● **EXERCISE BRIEF**
Print out the full listing, exactly.
*** Block opens ***
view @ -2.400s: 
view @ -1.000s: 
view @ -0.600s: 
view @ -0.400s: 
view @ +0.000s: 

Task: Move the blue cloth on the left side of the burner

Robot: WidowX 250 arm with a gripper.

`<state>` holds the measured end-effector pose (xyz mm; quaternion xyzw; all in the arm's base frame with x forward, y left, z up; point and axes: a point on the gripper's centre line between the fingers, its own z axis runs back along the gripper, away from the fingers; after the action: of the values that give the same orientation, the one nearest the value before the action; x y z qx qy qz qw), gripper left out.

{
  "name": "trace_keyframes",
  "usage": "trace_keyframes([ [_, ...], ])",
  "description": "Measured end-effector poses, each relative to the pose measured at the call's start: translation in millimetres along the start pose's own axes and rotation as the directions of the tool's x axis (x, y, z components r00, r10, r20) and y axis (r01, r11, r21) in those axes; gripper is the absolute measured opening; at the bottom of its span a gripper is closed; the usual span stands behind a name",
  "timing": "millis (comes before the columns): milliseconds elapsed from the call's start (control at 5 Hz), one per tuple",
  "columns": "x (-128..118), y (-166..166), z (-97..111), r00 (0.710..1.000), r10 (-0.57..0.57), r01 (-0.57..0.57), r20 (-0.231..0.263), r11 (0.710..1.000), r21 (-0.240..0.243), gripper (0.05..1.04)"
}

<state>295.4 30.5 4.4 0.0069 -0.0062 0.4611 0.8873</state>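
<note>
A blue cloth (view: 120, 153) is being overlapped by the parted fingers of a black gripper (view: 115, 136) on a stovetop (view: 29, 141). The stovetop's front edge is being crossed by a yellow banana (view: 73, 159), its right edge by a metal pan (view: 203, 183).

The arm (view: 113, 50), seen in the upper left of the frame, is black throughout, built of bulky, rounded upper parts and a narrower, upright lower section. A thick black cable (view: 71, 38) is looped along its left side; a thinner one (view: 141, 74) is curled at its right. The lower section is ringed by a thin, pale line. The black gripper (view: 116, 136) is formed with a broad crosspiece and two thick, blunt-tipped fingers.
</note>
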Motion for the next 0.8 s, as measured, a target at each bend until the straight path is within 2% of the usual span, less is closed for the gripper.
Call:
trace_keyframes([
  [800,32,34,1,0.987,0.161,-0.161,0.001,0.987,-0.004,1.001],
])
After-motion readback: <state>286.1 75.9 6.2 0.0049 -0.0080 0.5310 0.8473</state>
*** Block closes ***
● **SOLVED PROBLEM**
view @ -2.400s: 
view @ -1.000s: 
view @ -0.600s: 
view @ -0.400s: 
view @ +0.000s: 

Task: Move the blue cloth on the left side of the burner

Robot: WidowX 250 arm with a gripper.

`<state>` holds the measured end-effector pose (xyz mm; quaternion xyzw; all in the arm's base frame with x forward, y left, z up; point and axes: a point on the gripper's centre line between the fingers, its own z axis runs back along the gripper, away from the fingers; after the action: of the values that give the same orientation, the one nearest the value before the action; x y z qx qy qz qw), gripper left out.

{
  "name": "trace_keyframes",
  "usage": "trace_keyframes([ [_, ...], ])",
  "description": "Measured end-effector poses, each relative to the pose measured at the call's start: translation in millimetres along the start pose's own axes and rotation as the directions of the tool's x axis (x, y, z components r00, r10, r20) and y axis (r01, r11, r21) in those axes; gripper is the absolute measured opening; at the bottom of its span a gripper is closed; the usual span stands behind a name",
  "timing": "millis (comes before the columns): milliseconds elapsed from the call's start (control at 5 Hz), one per tuple",
  "columns": "x (-128..118), y (-166..166), z (-97..111), r00 (0.710..1.000), r10 (-0.57..0.57), r01 (-0.57..0.57), r20 (-0.231..0.263), r11 (0.710..1.000), r21 (-0.240..0.243), gripper (0.05..1.04)"
}

<state>295.4 30.5 4.4 0.0069 -0.0062 0.4611 0.8873</state>
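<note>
A blue cloth (view: 120, 153) is being overlapped by the parted fingers of a black gripper (view: 115, 136) on a stovetop (view: 29, 141). The stovetop's front edge is being crossed by a yellow banana (view: 73, 159), its right edge by a metal pan (view: 203, 183).

The arm (view: 113, 50), seen in the upper left of the frame, is black throughout, built of bulky, rounded upper parts and a narrower, upright lower section. A thick black cable (view: 71, 38) is looped along its left side; a thinner one (view: 141, 74) is curled at its right. The lower section is ringed by a thin, pale line. The black gripper (view: 116, 136) is formed with a broad crosspiece and two thick, blunt-tipped fingers.
</note>
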Motion for the next 0.8 s, as measured, a target at each bend until the straight path is within 2% of the usual span, less is closed for the gripper.
Call:
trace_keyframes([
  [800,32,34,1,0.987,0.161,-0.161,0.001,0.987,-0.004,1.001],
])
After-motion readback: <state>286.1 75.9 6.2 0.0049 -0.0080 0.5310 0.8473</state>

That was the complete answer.